= Paul Loye =

French physician (1861–1890)

Paul Loye (1861–1890) was a French physician and "préparateur" for various physiological courses at the Sorbonne in the 1880s. His greatest contribution lay in his observations on the functions and organization of the brain and nervous system.

As a medical graduate student in Paris, Loye attempted to confirm the observations of Charles-Édouard Brown-Séquard on the nervous system. Brown-Séquard had argued that all motor activity rested in the brain and operated through the nervous system alone. To observe the importance of the brain in the activity of the body, Loye constructed a guillotine in the laboratory of the Sorbonne and decapitated several hundred dogs and other animals, recording the extent of each animal's movement after decapitation. Through these experiments, Loye concluded that the loss of complete consciousness and brain death occurred immediately after decapitation, but various parts of the body, such as the heart, continued to work for several minutes as a reflex action.
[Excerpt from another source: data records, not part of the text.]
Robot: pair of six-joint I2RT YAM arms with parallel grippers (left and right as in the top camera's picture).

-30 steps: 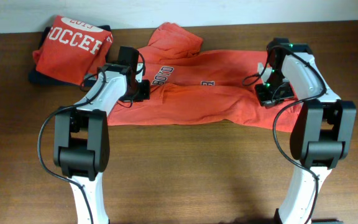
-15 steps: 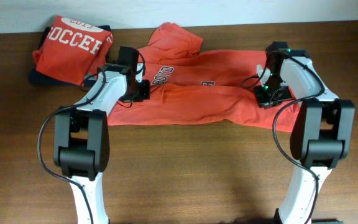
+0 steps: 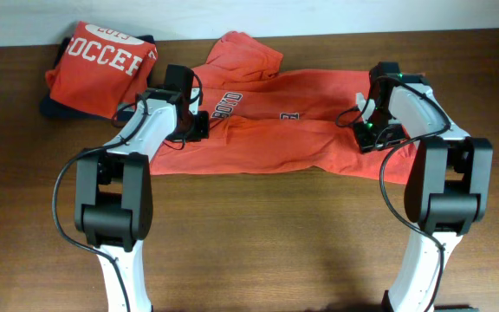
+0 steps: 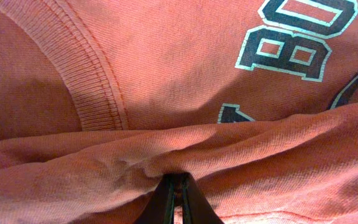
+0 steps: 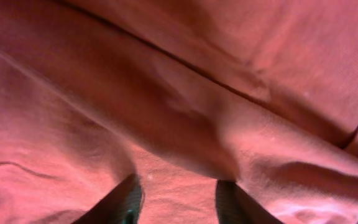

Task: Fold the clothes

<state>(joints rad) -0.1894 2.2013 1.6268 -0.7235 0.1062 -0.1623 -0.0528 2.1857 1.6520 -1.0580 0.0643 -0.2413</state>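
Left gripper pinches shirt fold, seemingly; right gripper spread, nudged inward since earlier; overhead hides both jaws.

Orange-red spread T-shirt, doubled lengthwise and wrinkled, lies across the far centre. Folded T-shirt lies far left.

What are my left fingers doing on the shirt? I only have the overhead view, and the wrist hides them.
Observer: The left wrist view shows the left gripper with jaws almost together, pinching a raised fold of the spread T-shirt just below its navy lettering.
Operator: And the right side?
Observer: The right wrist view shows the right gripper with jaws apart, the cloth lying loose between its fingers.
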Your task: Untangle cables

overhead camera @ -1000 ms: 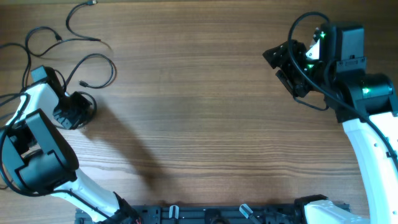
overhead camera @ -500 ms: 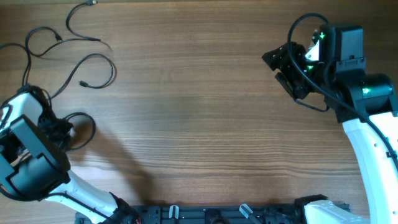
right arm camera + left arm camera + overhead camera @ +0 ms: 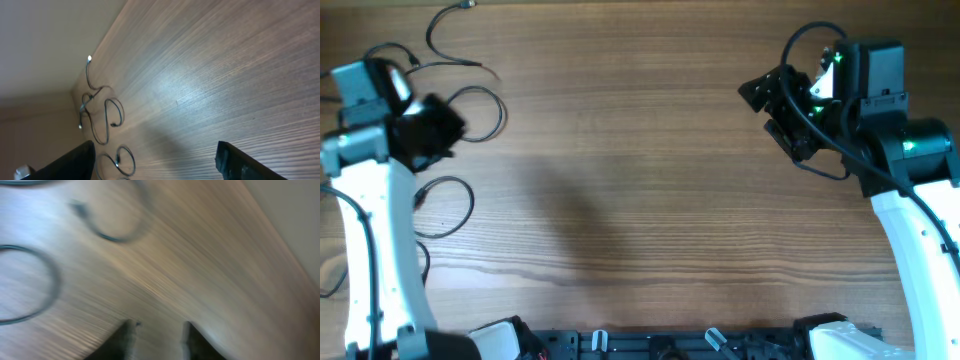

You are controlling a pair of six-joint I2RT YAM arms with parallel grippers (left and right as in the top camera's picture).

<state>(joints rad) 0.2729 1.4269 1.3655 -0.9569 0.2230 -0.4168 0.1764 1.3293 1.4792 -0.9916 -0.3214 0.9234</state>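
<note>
Several thin black cables lie at the table's far left in the overhead view: a curved one at the top (image 3: 450, 35), a loop (image 3: 488, 108) beside my left gripper (image 3: 442, 128), and a separate loop (image 3: 448, 205) below it. The left wrist view is blurred; its fingers (image 3: 159, 336) are apart with nothing between them, above bare wood, with a cable loop (image 3: 47, 282) and a curve (image 3: 117, 235) ahead. My right gripper (image 3: 768, 108) hovers at the far right, wide open and empty (image 3: 160, 165). It sees the cables (image 3: 102, 117) far off.
The wooden table (image 3: 640, 180) spans the overhead view. More black cord runs off the left edge (image 3: 340, 75). The arm bases and a black rail (image 3: 660, 345) sit at the front edge. A pale wall (image 3: 45, 40) lies beyond the table's far side.
My left arm dipped toward the front left, then swung up toward the back, over the cable cluster. A cable loop now lies free on the table below it. The right arm stayed still.
</note>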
This confirmed the less-refined observations of Jean Baptiste Vincent Laborde who had experimented upon decapitated human heads in the early 1880s.

Almost nothing is known of Loye's personal life. He once served as an assistant to the physiologist Paul Bert, whose imperialistic views he admired. Loye traveled with Laborde to various executions in Paris and the north of France. Loye had arrived as a student at the Sorbonne from a rural area southwest of Paris, and died shortly after completing his 1886 doctoral dissertation.